Joe Kane on Blu-ray

July 14, 2006

Blu-rayThe name Joe Kane is either (1) synonymous with video quality to you, or (2) completely foreign. If you fall into the later category, Joe Kane is the man behind ‘A Video Standard’, ‘Video Essentials’ and ‘Digital Video Essentials’, some of the most widely accepted and referenced video calibration software titles ever released.

Mr. Kane is also the former chair of the Society of Motion Picture and Television Engineers (SMPTE) ‘Working Group on professional and studio monitors’. During his stay with the SMPTE “Mr. Kane introduced the idea of display device calibration to consumers in a laserdisc called A Video Standard. It was the first comprehensive video reference to our NTSC video system.”

A Video Standard was later followed by the above mentioned ‘Video Essentials’ and ‘Digital Video Essentials’ the later title is still used in nearly all of my video display calibrations, I consider it an indispensable tool in proper video calibration.

Joe Kane’s career and accomplishments go back even farther however, he worked at Eastman Kodak in the mid 1970’s where “he participated in video product oriented research, including film to video transfer and magnetic and optical video recording”.

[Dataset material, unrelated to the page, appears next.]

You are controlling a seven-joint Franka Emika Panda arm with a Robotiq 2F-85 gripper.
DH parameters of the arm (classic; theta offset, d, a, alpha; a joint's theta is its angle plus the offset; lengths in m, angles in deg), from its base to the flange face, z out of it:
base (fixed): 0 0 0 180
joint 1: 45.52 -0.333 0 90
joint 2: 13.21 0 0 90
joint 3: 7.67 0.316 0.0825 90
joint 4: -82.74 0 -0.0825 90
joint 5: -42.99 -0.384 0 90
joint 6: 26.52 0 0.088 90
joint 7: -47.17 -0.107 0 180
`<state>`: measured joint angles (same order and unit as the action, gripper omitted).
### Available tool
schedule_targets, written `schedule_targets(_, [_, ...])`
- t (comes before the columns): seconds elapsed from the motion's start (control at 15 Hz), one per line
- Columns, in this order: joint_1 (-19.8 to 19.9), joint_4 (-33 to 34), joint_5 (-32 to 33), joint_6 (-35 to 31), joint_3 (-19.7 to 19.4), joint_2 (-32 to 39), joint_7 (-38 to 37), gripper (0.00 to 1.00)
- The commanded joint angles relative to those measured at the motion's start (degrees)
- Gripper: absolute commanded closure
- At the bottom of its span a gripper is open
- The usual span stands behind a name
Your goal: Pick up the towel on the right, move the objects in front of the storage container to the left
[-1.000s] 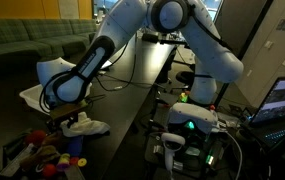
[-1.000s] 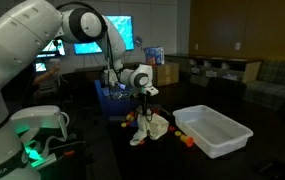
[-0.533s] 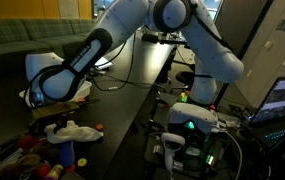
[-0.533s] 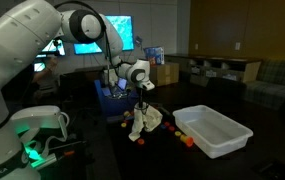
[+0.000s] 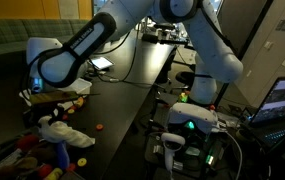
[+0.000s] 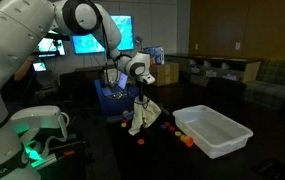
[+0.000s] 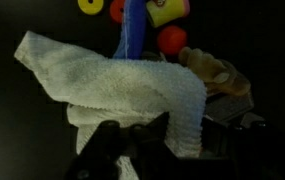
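Lifted and carried sideways over the past second, the white towel [image 6: 142,118] now hangs clear of the dark tabletop [image 6: 102,150] beneath the Franka arm's gripper [image 6: 143,99]. Earlier it drooped low among the toys [image 6: 168,129].

The jaws stand nearly closed, pinching a bunched fold at the cloth's upper edge. In the wrist view the dark fingers [image 7: 106,148] grip that fold, while the rest of the towel spreads out below the camera. Held by one edge, the cloth falls in a narrow drape. That likely keeps it from dragging across the pieces it had covered.

Past the towel in the wrist view lie a red ball [image 7: 170,40], a blue stick [image 7: 132,30], a yellow piece [image 7: 168,10] and a brown soft item [image 7: 218,76]. All rest on the table, and the gripper touches none of them.

In an exterior view the toys are scattered just in front of the white translucent storage bin [image 6: 227,143]. The bin stands apart from the hanging towel and appears empty, with no toy seen inside it. In an exterior view the towel [image 5: 60,130] hangs just above a heap of toys [image 5: 42,160] near the table's edge.

The pick-up half of the job looks done. Moving the toys to the left has not yet started.
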<state>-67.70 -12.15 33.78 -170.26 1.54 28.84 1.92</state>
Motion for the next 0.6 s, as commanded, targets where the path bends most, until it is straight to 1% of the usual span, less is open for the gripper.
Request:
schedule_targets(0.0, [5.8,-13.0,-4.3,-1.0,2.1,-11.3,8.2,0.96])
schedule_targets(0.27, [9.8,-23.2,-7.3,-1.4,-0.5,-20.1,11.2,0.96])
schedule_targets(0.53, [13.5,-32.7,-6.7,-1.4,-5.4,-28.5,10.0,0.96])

Mr. Kane later moved to Los Angels to work on videodisc program production, where he learned about post production standards prior to participating in the SMPTE effort. Needless to say Joe Kane knows video; he knows what it’s capable of and what goes into producing great looking images on both professional and consumer displays.

No, all of this wasn’t my stab a mini Joe Kane biography; I’m simply giving some background as to Joe Kane’s credentials in the world of home video. Mr. Kane recently granted CineNow an exclusive interview, where he spoke to their audience on the launch of HDTV in Europe and of course any discussion of HDTV eventually turned toward Blu-ray and HD DVD, some of his comments were, well I’ll let you read them for yourself:

“It is my personal belief that Blu-ray is all about greed”

“For example Sony has said their only going to do MPEG2 rather than the newer codecs, either the advanced video codec that was pickled here in Europe or the SMPTE standardized VC-1 codec, both of those codecs are superior to MPEG2”

“Sony’s claim that MPEG2 is equal to or superior to VC-1 clearly says they haven’t been looking at it, in a manner in which they can see it’

“I’ve been doing demonstrations now for over a year, of what MPEG2 looks like versus VC-1 and in all cases in audiences I do it for; no one misses the differences between MPEG2 and VC-1”

“The fact that a company would claim that something we can prove is inferior, the fact that they would claim that it would be superior, says their must be another motivation and or their looking at it at a level where they can’t see the difference”

One of the quotes (but certainly not the only example) Mr. Kane was referring to, likely came from Sony Pictures senior vice president of advanced technology:

“Advanced (formats) don’t necessarily improve picture quality,” said Don Eklund, Sony Pictures’ senior vice president of advanced technology. “Our goal is to present the best picture quality for Blu-ray. Right now, and for the foreseeable future, that’s with MPEG-2.”

Many assumed the format war would be settled by who had more studio support, who offered more storage or who had more manufacturing partners. It now appears as if many of these concerns will be eclipsed by something that many never considered, something much more important than how many gigabytes the disc can hold or which formats the studios have said they’ll be supporting. That something is the actual image quality of the proposed video formats.

Sony and the Bu-ray consortium stand to gain billions if Blu-ray comes out on top, as the format encompasses more than just movies, but at what cost to what should be the real goal? namely higher quality video.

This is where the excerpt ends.